### Task goal:
All of the data below should come back exactly as written, minus its images.
┌─ Supplied information
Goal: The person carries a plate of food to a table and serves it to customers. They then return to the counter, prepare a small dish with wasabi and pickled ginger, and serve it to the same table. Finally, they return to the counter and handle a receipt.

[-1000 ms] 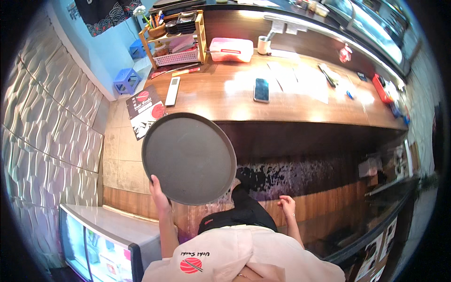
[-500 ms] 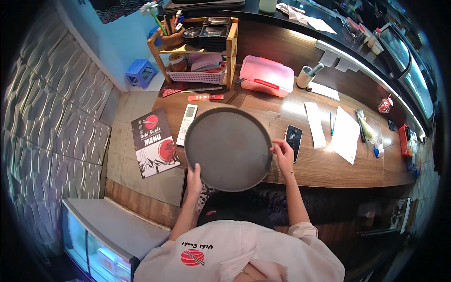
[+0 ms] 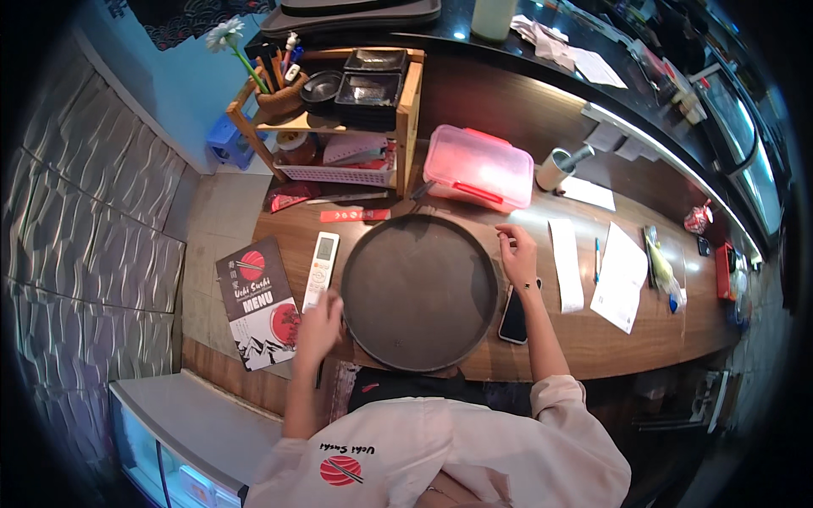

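Note:
A round dark grey tray (image 3: pixel 420 292) lies on the wooden table directly in front of me, its near rim by the front edge. To its left is my left hand (image 3: pixel 317 328), smeared by motion, with its fingers beside the tray rim and over the lower end of a white remote control (image 3: pixel 323 258). My right hand (image 3: pixel 517 256) hovers off the tray's right rim, fingers loosely bent and apart, nothing in them. Under my right wrist lies a dark smartphone (image 3: pixel 513 317), partly covered by the forearm.
A menu (image 3: pixel 261 300) lies left of the remote. Behind stand a wooden shelf (image 3: pixel 409 106) with black dishes, a pink lidded box (image 3: pixel 479 165) and a cup (image 3: pixel 555 172). Paper sheets (image 3: pixel 618 279), a pen (image 3: pixel 597 261) and a plastic-wrapped item (image 3: pixel 663 269) lie to the right.
Both hands have let go of the tray, which now rests flat on the table. My left hand has moved left toward the remote; my right hand has come away from the rim.

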`<action>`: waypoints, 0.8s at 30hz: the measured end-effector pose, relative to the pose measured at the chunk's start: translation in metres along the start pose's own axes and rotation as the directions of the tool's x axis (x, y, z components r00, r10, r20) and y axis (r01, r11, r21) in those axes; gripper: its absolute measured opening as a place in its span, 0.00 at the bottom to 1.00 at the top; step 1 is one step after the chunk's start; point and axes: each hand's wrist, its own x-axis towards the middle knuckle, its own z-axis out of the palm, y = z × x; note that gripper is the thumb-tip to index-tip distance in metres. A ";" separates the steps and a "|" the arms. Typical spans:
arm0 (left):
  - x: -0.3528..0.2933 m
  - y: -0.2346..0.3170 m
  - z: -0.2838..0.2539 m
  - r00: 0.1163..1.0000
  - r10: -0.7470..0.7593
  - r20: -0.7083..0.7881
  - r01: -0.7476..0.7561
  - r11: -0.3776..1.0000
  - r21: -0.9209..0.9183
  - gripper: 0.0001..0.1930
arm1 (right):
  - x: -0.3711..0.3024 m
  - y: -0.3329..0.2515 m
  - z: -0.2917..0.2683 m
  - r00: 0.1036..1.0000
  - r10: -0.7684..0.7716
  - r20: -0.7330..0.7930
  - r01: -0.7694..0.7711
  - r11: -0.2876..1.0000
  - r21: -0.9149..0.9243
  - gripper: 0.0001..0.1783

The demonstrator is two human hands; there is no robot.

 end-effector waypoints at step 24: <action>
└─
### Answer to this problem:
Goal: The person carries a plate of food to a table and serves it to customers. They then return to the counter, prepare a small dish with wasabi and pickled ginger, and serve it to the same table. Finally, they return to the counter and handle a receipt.

[-1000 ms] 
[-500 ms] 
[+0 ms] 

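Note:
A round dark grey tray (image 3: pixel 420 292) lies on the wooden table directly in front of me, its near rim by the front edge. To its left is my left hand (image 3: pixel 317 328), smeared by motion, with its fingers beside the tray rim and over the lower end of a white remote control (image 3: pixel 323 258). My right hand (image 3: pixel 517 256) hovers off the tray's right rim, fingers loosely bent and apart, nothing in them. Under my right wrist lies a dark smartphone (image 3: pixel 513 317), partly covered by the forearm.
A menu (image 3: pixel 261 300) lies left of the remote. Behind stand a wooden shelf (image 3: pixel 409 106) with black dishes, a pink lidded box (image 3: pixel 479 165) and a cup (image 3: pixel 555 172). Paper sheets (image 3: pixel 618 279), a pen (image 3: pixel 597 261) and a plastic-wrapped item (image 3: pixel 663 269) lie to the right.
Both hands have let go of the tray, which now rests flat on the table. My left hand has moved left toward the remote; my right hand has come away from the rim.
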
`<action>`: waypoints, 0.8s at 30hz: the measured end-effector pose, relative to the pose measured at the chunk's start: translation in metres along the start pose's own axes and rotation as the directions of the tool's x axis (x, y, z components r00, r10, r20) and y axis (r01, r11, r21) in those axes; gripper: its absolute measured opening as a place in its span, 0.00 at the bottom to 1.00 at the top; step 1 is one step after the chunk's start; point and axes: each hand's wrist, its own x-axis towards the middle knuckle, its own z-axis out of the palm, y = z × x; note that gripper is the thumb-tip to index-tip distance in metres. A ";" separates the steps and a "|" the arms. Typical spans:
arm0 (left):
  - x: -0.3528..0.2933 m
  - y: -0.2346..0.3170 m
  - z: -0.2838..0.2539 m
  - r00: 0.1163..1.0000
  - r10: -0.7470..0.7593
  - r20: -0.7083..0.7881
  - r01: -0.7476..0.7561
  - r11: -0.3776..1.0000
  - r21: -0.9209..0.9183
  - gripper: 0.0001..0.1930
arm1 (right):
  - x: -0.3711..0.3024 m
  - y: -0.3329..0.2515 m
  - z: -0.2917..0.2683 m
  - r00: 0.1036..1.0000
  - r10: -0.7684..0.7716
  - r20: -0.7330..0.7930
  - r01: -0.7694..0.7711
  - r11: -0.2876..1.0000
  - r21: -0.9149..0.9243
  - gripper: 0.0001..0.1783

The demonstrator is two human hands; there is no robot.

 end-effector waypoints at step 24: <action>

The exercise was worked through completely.